Apartment rents in San Diego are forecast to rise by 1.7 percent in 2016, but the good news is the rate of increase is slowing, Zillow reported Friday.
The online real estate company is forecasting a decrease in the rate of rental appreciation amid an affordability crisis that has renters in some markets spending almost half of their income on rent.
Zillow reported the average monthly rent in San Diego is expected to rise from $2,316 in December 2015 to $2,348 in December 2016. The figure is an average across all rental units, from apartments to condominiums to single-family homes, listed in Zillow’s database.

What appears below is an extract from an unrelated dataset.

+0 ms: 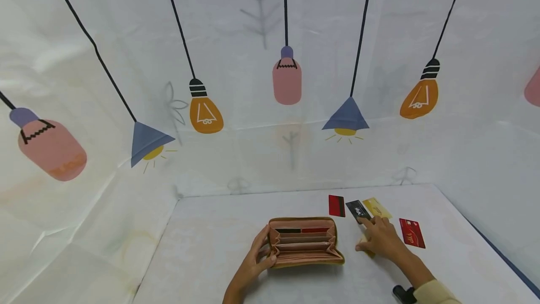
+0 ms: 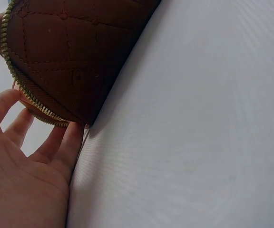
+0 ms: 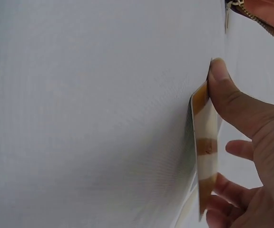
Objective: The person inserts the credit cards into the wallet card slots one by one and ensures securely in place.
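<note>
A brown quilted zip wallet (image 1: 304, 261) lies unzipped on the white table, its pink card slots and folds facing up. Two cards, one dark and one red (image 1: 314, 230), show in its upper slots. My left hand (image 1: 251, 262) grips the wallet's left end, with the thumb at the front corner and fingers along the side. In the left wrist view, fingertips touch the gold zip (image 2: 34, 97). Right of the wallet, my right hand (image 1: 381, 239) pinches a cream and gold card (image 3: 206, 159) between thumb and fingers. That card stands tilted, one long edge close to the tabletop.
Beyond my right hand lie a black card (image 1: 356, 209), a yellow card (image 1: 377, 207) and a red card with a dark stripe (image 1: 336, 205). Another red card (image 1: 412, 232) is to the right. A white sheet printed with hanging lamps (image 1: 287, 81) walls the table's back and sides.
</note>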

San Diego’s projected 1.7 percent increase is above the national average of 1.1 percent, but Los Angeles, Sacramento, San Jose and San Francisco will all see bigger increases.

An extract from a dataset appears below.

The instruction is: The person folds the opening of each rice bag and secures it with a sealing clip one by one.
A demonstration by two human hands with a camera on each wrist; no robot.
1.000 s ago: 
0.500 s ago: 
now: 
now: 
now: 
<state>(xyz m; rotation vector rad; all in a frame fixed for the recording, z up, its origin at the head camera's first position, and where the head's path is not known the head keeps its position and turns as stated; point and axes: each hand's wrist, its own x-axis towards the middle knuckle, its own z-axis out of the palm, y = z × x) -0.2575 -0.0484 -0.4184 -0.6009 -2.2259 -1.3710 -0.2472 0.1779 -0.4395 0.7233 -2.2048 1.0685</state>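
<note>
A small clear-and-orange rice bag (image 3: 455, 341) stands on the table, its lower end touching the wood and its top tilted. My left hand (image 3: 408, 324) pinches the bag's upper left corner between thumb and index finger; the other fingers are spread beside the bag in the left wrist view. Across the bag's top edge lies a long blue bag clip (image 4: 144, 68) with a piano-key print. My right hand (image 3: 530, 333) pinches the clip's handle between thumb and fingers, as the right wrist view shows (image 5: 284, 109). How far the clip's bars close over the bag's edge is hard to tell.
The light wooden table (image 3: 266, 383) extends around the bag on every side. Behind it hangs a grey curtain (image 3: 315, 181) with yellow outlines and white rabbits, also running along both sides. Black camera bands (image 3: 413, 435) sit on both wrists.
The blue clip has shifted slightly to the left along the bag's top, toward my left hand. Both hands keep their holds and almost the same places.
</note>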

Zillow forecasts rents in the San Jose metropolitan area, which includes Silicon Valley, will grow by 7.8 percent — the highest rate in the nation.
“Hot markets are still going to be hot in 2016, but rents won’t rise as quickly as they have been,” said Zillow Chief Economist Dr. Svenja Gudell. “The slowdown in rental appreciation will provide some relief for renters who’ve been seeing their rents rise dramatically every single year for the past few years. However, the situation remains tough on the ground: rents are still rising and renters are struggling to keep up.”
The slowdown in rental appreciation indicates that supply of new multi-family homes is catching up to demand, Zillow said, adding that substantial new housing supply is becoming available in Atlanta, Denver, Portland and Seattle among other markets.